Task to complete: The records below are to be quoted in full; please keep every word exact.
┌─ Input material
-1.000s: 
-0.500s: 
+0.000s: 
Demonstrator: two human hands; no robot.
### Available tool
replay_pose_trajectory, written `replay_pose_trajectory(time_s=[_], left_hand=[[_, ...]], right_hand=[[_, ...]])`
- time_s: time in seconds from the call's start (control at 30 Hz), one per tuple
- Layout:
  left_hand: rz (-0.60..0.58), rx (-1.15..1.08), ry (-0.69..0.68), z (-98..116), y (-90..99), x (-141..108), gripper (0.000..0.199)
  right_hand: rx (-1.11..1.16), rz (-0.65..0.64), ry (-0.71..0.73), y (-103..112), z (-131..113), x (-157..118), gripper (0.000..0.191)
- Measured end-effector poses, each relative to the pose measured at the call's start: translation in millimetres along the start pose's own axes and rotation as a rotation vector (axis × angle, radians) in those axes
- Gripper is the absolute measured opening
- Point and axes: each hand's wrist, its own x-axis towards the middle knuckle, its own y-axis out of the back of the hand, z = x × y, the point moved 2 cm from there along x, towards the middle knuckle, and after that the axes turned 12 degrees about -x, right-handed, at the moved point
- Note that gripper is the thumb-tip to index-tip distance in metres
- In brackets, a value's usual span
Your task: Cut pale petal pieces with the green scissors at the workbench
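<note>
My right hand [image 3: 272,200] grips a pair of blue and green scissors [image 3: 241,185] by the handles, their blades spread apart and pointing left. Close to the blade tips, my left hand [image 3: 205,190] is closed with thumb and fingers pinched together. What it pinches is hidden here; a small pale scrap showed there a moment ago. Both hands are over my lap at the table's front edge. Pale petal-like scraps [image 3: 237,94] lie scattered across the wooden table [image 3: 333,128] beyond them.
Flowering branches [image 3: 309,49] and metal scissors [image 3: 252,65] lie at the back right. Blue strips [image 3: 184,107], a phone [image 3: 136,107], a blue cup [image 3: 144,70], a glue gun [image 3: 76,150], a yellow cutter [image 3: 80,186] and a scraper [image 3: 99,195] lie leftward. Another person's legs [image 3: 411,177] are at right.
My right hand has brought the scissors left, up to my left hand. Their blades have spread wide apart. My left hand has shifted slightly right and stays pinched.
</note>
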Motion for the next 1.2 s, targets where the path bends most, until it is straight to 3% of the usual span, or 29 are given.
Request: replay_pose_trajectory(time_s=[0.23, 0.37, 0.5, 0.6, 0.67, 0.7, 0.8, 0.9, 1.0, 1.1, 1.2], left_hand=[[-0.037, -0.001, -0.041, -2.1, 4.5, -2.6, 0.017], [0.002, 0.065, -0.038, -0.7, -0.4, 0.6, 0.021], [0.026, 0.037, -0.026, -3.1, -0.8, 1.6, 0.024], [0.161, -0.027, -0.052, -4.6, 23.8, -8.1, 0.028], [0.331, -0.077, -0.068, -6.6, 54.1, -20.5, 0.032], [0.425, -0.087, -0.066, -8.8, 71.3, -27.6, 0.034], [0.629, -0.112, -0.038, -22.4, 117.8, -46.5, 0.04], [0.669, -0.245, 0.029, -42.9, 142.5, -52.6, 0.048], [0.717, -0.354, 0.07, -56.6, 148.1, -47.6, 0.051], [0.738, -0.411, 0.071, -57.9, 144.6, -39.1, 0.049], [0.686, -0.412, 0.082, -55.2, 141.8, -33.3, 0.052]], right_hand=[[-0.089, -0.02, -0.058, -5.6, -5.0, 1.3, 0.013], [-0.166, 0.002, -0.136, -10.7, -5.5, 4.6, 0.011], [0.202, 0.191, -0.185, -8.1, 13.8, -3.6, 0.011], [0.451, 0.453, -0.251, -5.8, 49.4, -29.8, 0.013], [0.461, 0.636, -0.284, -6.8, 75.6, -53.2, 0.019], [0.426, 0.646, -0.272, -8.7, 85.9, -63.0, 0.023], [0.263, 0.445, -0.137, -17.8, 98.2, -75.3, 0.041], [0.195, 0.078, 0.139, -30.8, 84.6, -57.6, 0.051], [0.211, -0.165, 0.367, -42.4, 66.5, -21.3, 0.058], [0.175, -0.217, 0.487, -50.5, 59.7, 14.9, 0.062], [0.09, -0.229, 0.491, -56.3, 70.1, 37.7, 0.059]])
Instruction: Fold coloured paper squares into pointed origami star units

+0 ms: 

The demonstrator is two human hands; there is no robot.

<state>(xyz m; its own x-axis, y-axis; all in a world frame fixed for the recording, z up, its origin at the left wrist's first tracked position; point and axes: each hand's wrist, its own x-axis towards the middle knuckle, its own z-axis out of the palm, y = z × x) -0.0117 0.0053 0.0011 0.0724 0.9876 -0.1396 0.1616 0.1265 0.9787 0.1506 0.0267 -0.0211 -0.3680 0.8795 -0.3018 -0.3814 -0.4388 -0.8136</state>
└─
Answer to this exercise:
-1.000s: 
-0.500s: 
+0.000s: 
Demonstrator: two human hands; no robot.
### Available tool
replay_pose_trajectory, written `replay_pose_trajectory(time_s=[_], left_hand=[[_, ...]], right_hand=[[_, ...]])`
- time_s: time in seconds from the call's start (control at 30 Hz), one per tuple
- Layout:
  left_hand: rz (-0.60..0.58), rx (-1.15..1.08), ry (-0.69..0.68), z (-98..116), y (-90..99), x (-141..108), gripper (0.000..0.199)
  right_hand: rx (-1.11..1.16), rz (-0.65..0.64), ry (-0.71..0.73), y (-103..112), z (-131..113), x (-157..118), gripper (0.000..0.191)
- Measured end-effector poses, each relative to the pose measured at the call's start: translation in millimetres along the start pose's own axes and rotation as a rotation vector (axis × angle, radians) in those axes
- Gripper is the absolute measured opening
- Point and axes: each hand's wrist, its own x-axis towards the middle knuckle, its own y-axis out of the back of the hand, z = x × y, the point moved 2 cm from there along x, towards the middle knuckle, and after that the axes turned 12 degrees about -x, right-handed, at the moved point
- Note that gripper is the thumb-tip to index-tip distance in metres
- In brackets, a value's usual span
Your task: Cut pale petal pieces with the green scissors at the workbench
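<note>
My right hand [image 3: 272,200] grips a pair of blue and green scissors [image 3: 241,185] by the handles, their blades spread apart and pointing left. Close to the blade tips, my left hand [image 3: 205,190] is closed with thumb and fingers pinched together. What it pinches is hidden here; a small pale scrap showed there a moment ago. Both hands are over my lap at the table's front edge. Pale petal-like scraps [image 3: 237,94] lie scattered across the wooden table [image 3: 333,128] beyond them.
Flowering branches [image 3: 309,49] and metal scissors [image 3: 252,65] lie at the back right. Blue strips [image 3: 184,107], a phone [image 3: 136,107], a blue cup [image 3: 144,70], a glue gun [image 3: 76,150], a yellow cutter [image 3: 80,186] and a scraper [image 3: 99,195] lie leftward. Another person's legs [image 3: 411,177] are at right.
My right hand has brought the scissors left, up to my left hand. Their blades have spread wide apart. My left hand has shifted slightly right and stays pinched.
</note>
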Motion for the next 1.2 s, targets where the path bends most, until it is straight to 3% of the usual span, or 29 are given.
Request: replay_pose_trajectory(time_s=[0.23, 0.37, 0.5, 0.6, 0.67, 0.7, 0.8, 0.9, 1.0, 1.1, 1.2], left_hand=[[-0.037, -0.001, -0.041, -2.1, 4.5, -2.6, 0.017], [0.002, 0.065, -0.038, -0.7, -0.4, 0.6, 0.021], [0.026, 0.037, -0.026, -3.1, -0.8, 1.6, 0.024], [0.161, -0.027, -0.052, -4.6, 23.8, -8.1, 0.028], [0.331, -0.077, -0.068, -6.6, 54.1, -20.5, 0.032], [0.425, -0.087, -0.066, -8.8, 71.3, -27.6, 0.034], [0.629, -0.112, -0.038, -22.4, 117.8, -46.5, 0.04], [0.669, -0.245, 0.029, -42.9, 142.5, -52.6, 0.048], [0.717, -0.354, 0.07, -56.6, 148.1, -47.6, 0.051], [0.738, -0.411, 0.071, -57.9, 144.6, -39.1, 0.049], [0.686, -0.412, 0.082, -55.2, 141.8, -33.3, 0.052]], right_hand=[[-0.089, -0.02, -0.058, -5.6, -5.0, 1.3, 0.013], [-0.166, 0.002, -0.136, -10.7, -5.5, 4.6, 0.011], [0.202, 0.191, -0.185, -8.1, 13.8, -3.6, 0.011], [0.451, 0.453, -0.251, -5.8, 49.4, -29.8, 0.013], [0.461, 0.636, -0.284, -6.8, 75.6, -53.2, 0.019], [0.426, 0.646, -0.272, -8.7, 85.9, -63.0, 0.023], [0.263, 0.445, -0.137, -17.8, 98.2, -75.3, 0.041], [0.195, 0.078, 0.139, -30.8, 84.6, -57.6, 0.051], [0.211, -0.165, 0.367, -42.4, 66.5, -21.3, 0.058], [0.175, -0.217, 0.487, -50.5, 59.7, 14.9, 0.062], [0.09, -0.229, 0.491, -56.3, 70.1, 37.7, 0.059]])
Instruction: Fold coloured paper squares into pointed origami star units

+0 ms: 

The demonstrator is two human hands; there is no robot.

<state>(xyz m; its own x-axis, y-axis; all in a world frame fixed for the recording, z up, its origin at the left wrist's first tracked position; point and axes: each hand's wrist, its own x-axis towards the middle knuckle, its own z-axis out of the palm, y = z × x) -0.0117 0.0053 0.0011 0.0724 0.9876 -0.1396 0.1616 0.1265 0.9787 0.1506 0.0267 -0.0211 -0.3680 0.8795 -0.3018 -0.3814 -0.4388 -0.8136</state>

The required output is complete.